--- EXERCISE DATA Enclosed Below ---

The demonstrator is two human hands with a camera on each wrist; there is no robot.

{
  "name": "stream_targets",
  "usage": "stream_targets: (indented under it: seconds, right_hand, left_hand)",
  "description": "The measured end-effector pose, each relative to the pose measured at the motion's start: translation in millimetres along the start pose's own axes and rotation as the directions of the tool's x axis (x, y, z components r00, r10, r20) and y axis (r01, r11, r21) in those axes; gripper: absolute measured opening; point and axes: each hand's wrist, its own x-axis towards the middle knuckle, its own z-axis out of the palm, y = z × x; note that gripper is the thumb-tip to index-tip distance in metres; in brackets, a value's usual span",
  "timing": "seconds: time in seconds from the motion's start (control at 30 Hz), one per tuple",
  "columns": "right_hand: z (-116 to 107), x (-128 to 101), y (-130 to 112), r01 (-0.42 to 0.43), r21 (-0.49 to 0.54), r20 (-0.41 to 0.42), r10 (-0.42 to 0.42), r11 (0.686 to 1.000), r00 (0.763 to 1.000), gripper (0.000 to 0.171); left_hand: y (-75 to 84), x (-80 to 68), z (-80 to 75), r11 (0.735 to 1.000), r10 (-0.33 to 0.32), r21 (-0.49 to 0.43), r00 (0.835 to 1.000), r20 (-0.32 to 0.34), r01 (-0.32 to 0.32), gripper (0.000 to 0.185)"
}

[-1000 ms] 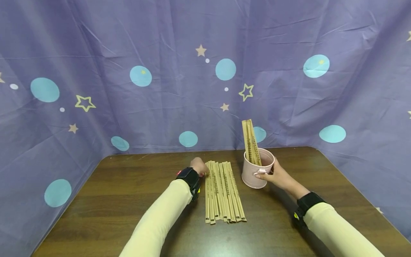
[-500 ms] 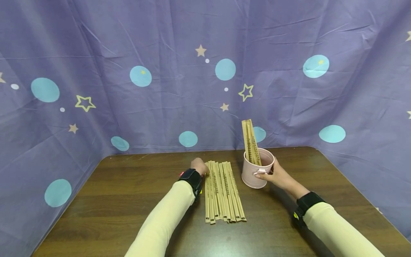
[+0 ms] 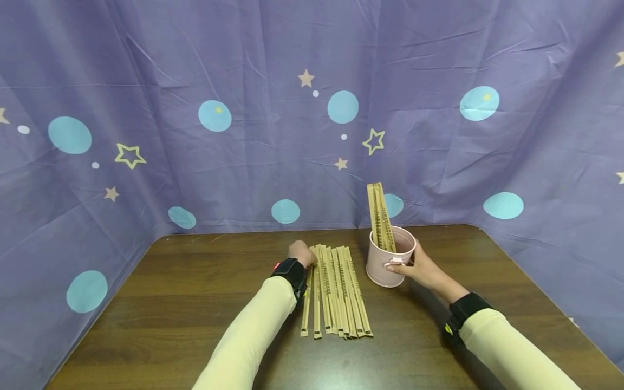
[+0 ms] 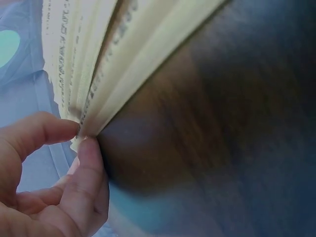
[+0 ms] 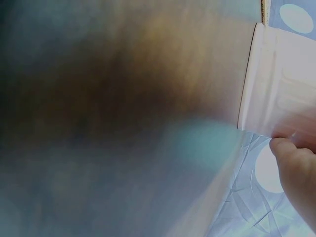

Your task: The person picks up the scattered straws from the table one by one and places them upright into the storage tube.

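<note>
Several long paper-wrapped chopsticks (image 3: pixel 341 292) lie side by side on the table, lower ends fanned slightly apart. At their far left end, my left hand (image 3: pixel 301 253) pinches the tip of the leftmost wrapped pair (image 3: pixel 305 319). The left wrist view shows the thumb and index fingertip meeting at that tip (image 4: pixel 106 106). My right hand (image 3: pixel 420 268) grips the right side of a pale pink bucket (image 3: pixel 380 268) by its small handle. A few wrapped chopsticks (image 3: pixel 380 216) stand in the bucket, leaning left. In the right wrist view, only part of the bucket (image 5: pixel 286 84) shows.
The dark wooden table (image 3: pixel 205 292) extends on both sides of the row of chopsticks. Behind it hangs a purple curtain (image 3: pixel 263 151) with stars and blue ovals, close to the far edge.
The leftmost wrapped chopsticks have swung out to the left at their near ends, opening gaps from the row. My right hand and the bucket have stayed in place.
</note>
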Motion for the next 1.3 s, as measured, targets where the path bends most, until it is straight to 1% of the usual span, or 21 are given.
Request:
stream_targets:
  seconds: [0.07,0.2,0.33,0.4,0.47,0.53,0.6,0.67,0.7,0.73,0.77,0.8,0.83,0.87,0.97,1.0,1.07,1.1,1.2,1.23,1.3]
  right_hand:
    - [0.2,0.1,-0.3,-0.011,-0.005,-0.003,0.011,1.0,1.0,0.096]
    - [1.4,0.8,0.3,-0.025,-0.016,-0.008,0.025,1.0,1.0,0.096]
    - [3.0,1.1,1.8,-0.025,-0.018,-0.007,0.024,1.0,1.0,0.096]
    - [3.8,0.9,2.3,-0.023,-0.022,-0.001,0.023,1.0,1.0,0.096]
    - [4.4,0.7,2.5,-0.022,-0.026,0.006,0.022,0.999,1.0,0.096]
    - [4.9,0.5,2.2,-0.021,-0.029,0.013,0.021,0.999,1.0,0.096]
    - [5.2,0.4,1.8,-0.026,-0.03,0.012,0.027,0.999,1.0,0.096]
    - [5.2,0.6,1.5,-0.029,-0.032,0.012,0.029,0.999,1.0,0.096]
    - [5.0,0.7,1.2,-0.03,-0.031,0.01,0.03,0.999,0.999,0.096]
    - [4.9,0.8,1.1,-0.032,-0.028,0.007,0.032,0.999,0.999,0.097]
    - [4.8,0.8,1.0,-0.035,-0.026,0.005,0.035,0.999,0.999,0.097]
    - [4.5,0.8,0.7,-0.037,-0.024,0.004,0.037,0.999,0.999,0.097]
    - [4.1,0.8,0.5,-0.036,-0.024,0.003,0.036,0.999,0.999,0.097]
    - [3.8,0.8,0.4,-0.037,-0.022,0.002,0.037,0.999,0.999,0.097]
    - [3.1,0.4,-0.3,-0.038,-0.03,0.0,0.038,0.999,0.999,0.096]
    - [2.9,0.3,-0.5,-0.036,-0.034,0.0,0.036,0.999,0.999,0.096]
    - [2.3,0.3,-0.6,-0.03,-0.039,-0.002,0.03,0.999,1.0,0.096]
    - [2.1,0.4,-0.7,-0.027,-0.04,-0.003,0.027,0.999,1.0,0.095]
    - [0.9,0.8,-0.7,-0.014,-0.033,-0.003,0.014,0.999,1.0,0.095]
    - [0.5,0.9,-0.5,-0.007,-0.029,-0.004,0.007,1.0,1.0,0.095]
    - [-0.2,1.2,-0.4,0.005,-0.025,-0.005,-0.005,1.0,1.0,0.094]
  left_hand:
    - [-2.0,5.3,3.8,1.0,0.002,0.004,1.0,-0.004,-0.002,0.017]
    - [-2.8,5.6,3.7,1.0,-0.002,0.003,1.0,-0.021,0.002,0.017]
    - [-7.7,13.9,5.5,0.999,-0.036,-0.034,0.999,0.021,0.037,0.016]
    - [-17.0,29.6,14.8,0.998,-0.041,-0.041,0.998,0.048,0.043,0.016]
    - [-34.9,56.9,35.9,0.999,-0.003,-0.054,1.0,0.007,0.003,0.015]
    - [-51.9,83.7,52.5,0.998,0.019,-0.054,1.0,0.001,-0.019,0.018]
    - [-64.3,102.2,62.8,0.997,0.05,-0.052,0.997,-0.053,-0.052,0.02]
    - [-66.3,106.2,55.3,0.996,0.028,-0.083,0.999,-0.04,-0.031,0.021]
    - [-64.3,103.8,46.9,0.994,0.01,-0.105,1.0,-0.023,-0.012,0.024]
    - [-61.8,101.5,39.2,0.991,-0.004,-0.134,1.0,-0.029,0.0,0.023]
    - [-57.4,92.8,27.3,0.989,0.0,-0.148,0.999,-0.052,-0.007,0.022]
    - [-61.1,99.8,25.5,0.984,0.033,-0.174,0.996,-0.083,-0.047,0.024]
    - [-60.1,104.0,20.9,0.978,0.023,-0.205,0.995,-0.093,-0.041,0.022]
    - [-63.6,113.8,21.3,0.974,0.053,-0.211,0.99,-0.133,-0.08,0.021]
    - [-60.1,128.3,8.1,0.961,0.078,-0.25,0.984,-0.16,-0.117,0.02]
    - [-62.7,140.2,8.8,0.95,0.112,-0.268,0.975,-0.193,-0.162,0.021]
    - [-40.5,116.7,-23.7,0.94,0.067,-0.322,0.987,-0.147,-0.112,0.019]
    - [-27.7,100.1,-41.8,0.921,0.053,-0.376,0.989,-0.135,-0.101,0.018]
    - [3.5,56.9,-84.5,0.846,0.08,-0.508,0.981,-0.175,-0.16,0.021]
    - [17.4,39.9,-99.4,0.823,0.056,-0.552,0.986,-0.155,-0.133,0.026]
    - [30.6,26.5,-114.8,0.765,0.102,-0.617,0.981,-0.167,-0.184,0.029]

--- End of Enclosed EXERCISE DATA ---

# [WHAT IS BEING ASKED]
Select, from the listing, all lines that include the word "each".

# [FINISHED TASK]
The demonstrator is two human hands with a camera on each wrist; there is no robot.
  "description": "The measured end-effector pose, each relative to the pose measured at the motion's start: translation in millimetres along the start pose's own axes and rotation as the directions of the tool's x axis (x, y, z components r00, r10, r20) and y axis (r01, r11, r21) in those axes; gripper: absolute measured opening; point and axes: each hand's wrist, its own x-axis towards the middle knuckle, its own z-axis out of the palm, y = z × x; note that gripper is the thumb-tip to index-tip distance in metres; in brackets, a value's usual span",

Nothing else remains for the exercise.